Not a favorite - it's interesting, but depressing. She's a sweetheart and deserved a heck of a lot better; he's depressed and depressing (most of the time...there was hope, for a while), and his idea of justice is nasty. Deserved - all of them - but nasty. And the whole convoluted plot is so incredibly _stupid_...and fell apart because of total coincidence. Glad I read it, but I doubt I'll ever reread. ( )
  jjmcgaffey | Feb 15, 2022 |
Det er svært at skrive holdbare politiske thrillere, fordi man helst skal tro på, at den afværgede trussel faktisk kunne blive til noget, og at det ville gøre en forskel. Den præmis er svær at leve op til, når man læser en bog, der hastigt nærmer sig de hundrede år, og det er en af grundene til, at Blind vej aldrig bliver mere end en roman på det jævne. Den anden grund er, at der langt fra er tale om stor litteratur, selvom skildringen af det engelske klassesamfunds forsøg på at overskride sig selv bestemt er interessant.

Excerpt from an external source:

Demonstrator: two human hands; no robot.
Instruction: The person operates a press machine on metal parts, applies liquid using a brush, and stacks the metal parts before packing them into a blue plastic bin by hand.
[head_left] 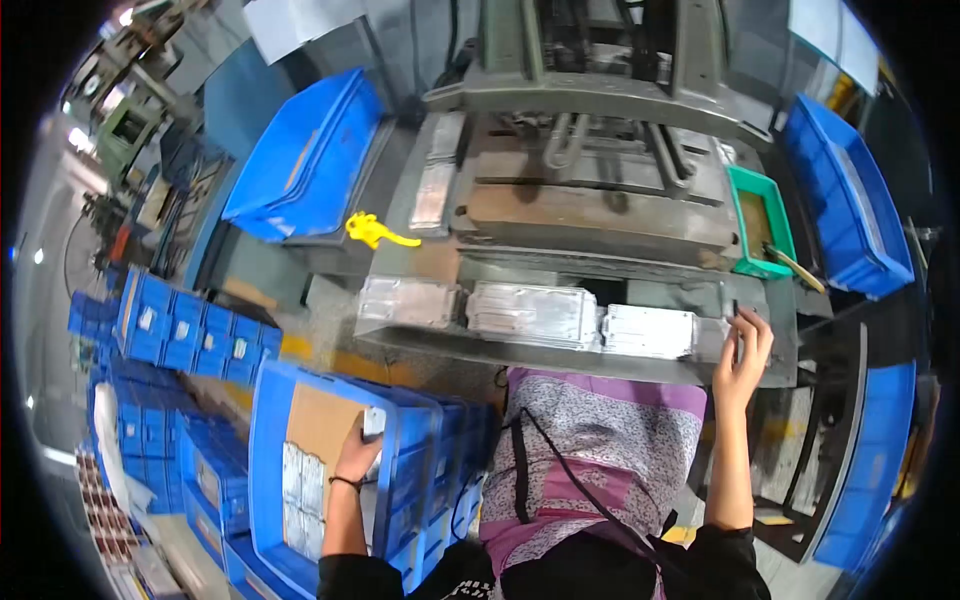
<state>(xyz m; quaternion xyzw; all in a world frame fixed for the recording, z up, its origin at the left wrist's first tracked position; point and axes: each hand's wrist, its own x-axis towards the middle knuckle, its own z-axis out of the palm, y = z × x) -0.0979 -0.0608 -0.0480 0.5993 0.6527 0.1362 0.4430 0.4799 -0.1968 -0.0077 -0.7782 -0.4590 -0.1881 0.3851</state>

Fortælleren er kaptajn Stevenson, der under 1. verdenskrig var i flåden, hvor han var involveret i et dramatisk og morderisk slag med en tysk ubåd, og som nu lever som ungkarl på den engelske sydkyst. Han er velhavende, driver et lille skibsværft og tilhører den traditionelle overklasse. Første kapitel er et impressionistisk eksperiment, hvor han i en brandert kører galt i sin bil og bliver indlagt på hospitalet. Hans erindringer passer ikke på den forklaring han får, og efter nogle rekreationsdage i Skotland sker der flere underlige ting. Politiet har fundet en udbrændt lastbil med nogle våben af ukendt oprindelse og nu har de brug for hjælp med opklaringen.

På vej hjem fra Skotland har han mødt pigen Mollie Gordon, der arbejder som professionel dansepartner på en natklub i Leeds. Det viser sig, at hun har en forbindelse til den udbrændte lastbil – et helt usandsynligt sammenfald – og han påtager sig at hente hende ned til afhøring. Det sker under påskud af, at han vil invitere hende på ferie, men da han først har overladt hende til politiets undersøgelser, får han dårlig samvittighed. I stedet for at lade hende i stikken får han fat i sin egen advokat, og sammen giver de sig til at opklare, hvad der egentlig foregår.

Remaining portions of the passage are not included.